I'm lost, what is "dstring"?

All I meant was that using std.utf you can say:

char[] text = "<characters which take more than 1 char to represent>";

text = toUTF8(toUTF32(text).reverse);

and the result will be a correctly reversed UTF8 string.  Or am I missing something?

Regan Heath
May 29, 2007
Re: string types: const(char)[] and cstring
On Tue, 29 May 2007 20:41:31 +0200, Regan Heath <regan@netmail.co.nz>  
wrote:
> and the result will be a correctly reversed UTF8 string.  Or am I  
> missing something?
>
> Regan Heath

I think your method doesn't take compound characters into account.

For example:
// The accented é can be represented by a single code-point. But let's  
assume it's a compound character (Ce`a).
writefln( toUTF8(toUTF32("Céa").reverse) ) // would reverse to a`eC
// This would print áeC
May 29, 2007
Re: string types: const(char)[] and cstring
Aziz K. Wrote:
> On Tue, 29 May 2007 20:41:31 +0200, Regan Heath <regan@netmail.co.nz>  
> wrote:
> > and the result will be a correctly reversed UTF8 string.  Or am I  
> > missing something?
> >
> > Regan Heath
> 
> I think your method doesn't take compound characters into account.
> 
> For example:
> // The accented é can be represented by a single code-point. But let's  
> assume it's a compound character (Ce`a).
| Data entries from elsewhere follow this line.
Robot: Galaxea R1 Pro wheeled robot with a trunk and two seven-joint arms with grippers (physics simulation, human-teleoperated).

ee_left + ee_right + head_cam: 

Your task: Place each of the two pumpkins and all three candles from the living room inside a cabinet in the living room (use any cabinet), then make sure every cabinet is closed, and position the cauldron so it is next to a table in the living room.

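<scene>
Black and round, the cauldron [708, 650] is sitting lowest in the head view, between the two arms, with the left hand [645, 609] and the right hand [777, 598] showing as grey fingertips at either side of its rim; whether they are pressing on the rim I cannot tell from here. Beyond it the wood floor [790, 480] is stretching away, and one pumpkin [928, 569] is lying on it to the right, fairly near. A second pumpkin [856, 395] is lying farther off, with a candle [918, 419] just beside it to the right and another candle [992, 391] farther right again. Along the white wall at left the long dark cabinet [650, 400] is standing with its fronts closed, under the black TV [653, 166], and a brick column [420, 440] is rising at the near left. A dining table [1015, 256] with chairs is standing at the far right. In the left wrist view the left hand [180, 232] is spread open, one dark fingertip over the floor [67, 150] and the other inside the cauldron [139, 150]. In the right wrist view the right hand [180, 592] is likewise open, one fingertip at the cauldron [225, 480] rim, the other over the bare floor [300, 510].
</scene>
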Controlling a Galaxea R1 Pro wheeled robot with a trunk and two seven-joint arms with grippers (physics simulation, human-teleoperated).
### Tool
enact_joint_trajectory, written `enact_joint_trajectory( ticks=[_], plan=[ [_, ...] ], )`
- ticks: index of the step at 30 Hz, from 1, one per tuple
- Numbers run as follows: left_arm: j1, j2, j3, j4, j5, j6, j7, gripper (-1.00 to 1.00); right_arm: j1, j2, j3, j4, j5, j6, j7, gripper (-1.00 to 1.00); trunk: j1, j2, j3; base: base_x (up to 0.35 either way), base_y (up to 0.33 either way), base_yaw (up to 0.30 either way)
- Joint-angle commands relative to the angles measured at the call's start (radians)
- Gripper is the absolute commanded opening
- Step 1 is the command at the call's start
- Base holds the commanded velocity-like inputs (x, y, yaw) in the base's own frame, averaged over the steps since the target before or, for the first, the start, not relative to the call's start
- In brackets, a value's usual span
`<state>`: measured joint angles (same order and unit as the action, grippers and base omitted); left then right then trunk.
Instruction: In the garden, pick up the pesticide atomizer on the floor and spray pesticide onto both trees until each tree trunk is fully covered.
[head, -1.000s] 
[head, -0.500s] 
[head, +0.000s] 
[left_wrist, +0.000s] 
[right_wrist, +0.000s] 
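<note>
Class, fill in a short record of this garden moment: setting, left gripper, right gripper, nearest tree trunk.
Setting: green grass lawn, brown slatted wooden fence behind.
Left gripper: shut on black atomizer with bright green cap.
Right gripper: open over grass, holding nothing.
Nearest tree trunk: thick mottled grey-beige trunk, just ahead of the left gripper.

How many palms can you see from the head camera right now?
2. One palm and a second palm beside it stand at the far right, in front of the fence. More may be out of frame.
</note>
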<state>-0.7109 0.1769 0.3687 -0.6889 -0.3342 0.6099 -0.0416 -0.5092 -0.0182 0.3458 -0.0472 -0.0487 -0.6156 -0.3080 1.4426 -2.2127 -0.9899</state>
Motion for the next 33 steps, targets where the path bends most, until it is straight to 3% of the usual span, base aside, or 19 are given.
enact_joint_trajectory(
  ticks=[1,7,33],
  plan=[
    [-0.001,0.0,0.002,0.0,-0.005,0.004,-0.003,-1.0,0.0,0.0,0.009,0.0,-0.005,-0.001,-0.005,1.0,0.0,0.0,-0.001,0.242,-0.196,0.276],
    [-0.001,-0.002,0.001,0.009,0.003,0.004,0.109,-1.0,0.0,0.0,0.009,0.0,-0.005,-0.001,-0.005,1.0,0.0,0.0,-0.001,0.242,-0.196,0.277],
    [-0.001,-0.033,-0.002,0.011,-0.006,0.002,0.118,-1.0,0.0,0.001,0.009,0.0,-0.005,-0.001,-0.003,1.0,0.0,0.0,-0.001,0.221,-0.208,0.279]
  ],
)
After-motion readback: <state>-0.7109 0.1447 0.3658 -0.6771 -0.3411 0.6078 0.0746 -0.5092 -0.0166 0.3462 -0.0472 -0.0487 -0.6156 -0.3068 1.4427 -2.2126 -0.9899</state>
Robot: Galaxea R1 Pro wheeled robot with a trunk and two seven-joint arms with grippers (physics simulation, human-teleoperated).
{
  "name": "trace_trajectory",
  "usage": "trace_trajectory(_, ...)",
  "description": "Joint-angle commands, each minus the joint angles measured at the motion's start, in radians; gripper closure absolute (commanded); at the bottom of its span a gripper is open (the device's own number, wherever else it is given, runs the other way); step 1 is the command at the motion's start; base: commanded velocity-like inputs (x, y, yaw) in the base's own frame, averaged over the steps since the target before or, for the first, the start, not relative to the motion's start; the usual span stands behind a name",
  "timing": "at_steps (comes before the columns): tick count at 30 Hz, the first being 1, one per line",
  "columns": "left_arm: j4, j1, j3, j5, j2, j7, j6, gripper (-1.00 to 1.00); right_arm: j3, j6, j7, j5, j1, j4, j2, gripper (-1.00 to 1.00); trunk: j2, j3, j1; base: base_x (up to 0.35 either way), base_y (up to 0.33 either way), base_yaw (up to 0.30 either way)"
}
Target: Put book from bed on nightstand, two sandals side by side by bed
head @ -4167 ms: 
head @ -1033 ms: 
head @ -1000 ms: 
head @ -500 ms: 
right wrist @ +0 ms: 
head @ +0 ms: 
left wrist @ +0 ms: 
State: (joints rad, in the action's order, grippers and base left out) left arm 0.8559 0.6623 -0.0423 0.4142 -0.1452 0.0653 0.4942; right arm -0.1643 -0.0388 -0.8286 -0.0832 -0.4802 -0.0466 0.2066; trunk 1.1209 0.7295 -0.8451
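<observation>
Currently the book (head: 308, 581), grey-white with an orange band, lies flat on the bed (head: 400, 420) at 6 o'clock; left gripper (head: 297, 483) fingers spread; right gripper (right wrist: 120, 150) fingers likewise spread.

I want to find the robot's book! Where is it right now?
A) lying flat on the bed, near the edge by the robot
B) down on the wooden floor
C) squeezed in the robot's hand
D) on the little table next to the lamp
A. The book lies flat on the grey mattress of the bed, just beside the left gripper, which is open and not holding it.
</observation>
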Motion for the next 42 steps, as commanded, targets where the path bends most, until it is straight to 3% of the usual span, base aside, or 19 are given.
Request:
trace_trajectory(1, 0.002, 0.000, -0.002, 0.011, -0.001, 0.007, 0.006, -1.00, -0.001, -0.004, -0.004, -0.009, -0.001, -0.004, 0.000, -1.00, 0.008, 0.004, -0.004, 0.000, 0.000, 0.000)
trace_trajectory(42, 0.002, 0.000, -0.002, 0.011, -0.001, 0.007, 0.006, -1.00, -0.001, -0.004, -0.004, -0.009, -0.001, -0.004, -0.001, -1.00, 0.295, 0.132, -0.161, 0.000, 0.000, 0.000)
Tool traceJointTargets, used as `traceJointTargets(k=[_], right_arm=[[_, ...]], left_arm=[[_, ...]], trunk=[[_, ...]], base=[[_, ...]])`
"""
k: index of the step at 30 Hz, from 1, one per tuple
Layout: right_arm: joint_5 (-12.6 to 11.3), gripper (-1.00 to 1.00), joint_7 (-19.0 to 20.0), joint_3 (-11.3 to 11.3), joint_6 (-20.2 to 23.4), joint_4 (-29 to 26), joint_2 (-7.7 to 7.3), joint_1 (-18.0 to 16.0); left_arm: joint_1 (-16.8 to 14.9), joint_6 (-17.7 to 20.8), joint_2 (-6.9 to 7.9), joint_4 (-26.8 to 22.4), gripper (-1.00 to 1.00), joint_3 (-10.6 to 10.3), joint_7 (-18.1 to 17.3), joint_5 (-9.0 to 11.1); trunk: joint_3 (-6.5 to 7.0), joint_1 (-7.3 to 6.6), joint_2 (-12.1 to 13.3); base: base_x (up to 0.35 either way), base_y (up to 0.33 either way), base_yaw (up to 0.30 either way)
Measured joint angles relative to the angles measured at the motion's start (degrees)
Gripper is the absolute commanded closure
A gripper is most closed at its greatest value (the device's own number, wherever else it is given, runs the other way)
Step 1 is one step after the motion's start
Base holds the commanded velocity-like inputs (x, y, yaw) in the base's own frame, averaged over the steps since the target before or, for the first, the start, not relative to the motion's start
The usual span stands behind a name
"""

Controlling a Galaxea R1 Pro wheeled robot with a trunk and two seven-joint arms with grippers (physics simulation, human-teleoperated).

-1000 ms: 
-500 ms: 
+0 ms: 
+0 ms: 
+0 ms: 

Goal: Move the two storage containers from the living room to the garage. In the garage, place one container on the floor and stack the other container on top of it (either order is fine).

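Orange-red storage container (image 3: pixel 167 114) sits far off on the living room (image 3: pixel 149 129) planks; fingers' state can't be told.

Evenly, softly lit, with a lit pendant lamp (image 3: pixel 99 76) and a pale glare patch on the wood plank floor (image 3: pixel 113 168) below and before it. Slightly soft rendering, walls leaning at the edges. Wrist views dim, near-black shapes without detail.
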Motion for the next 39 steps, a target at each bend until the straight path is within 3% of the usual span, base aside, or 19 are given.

Is it a compound character in UTF32?

> writefln( toUTF8(toUTF32("Céa").reverse) ) // would reverse to a`eC
> // This would print áeC

Can you code that test up (using the \U character literal syntax so that the web interface doesn't mangle it) I'd like to play with it.

My statement was based on the assumption that converting UTF8 to UTF32 would result in all the compound characters being converted/represented by a single UTF32 codepoint each and would therefore be reversable.

Regan
May 29, 2007
Re: string types: const(char)[] and cstring
Reiner Pope wrote:
> Frits van Bommel wrote:
>> For other cases though, I could see how a "unique" (or similar) type 
>> constructor that would allow implicit conversion to both mutable and 
>> invariant (and const) types could be useful.
>> For instance, if the strings in your example were replaced by mutable 
>> arrays, a "unique char[]" return value of .dup could then be assigned 
>> to mutable/const/invariant references without needing casts.
> Funny, that's just what I thought of (including the name unique).

I'm pretty sure this has been suggested in these newsgroups in the past, 
including using "unique" as the keyword.

> When I 
>  first thought about it, I thought that such a construct would be very 
> useful and very powerful, but I can't actually think of any use cases 
> except with .dup and other constructor-type functions. (Although 
> supporting them should alone be enough motivation).

Some use cases I can think of:
* Obviously, builtin array property .dup, as you mentioned.
* std.utf.toUTF* (except the non-converting ones such as char[] -> char[])
* The result of certain operator overloads (arithmetic in a bignum 
class, opCat in a string class, the result of the builtin ~ operator for 
arrays)
* Lots of stuff in std.string: join, split, maketrans, all the toString 
overloads, format, succ, abbrev. (AFAIK all of these are guaranteed to 
return a unique array)
* toString overloads for classes that return the result of any of the 
above[1] (especially builtin ~ and std.string.format are often useful in 
toString, in my experience).

As you can see, there are plenty of cases where newly allocated objects 
or arrays are returned.


[1]: This one would require the ability to add "unique" in an overridden 
method, since it's a bad idea to require it of all classes. This could 
be considered to fall under the category of covariant return values.
May 29, 2007
Re: string types: const(char)[] and cstring
Regan Heath wrote:
> Aziz K. Wrote:
>> On Tue, 29 May 2007 20:41:31 +0200, Regan Heath <regan@netmail.co.nz>  
>> wrote:
>>> and the result will be a correctly reversed UTF8 string.  Or am I  
>>> missing something?
>>>
>>> Regan Heath
>> I think your method doesn't take compound characters into account.
>>
>> For example:
>> // The accented é can be represented by a single code-point. But let's  
>> assume it's a compound character (Ce`a).
> 
> Is it a compound character in UTF32?

Unicode defines multiple valid encodings for lots of accented 
characters; typically a single codepoint as well as separate codepoints 
for the accent and the "naked" character that combine when put together.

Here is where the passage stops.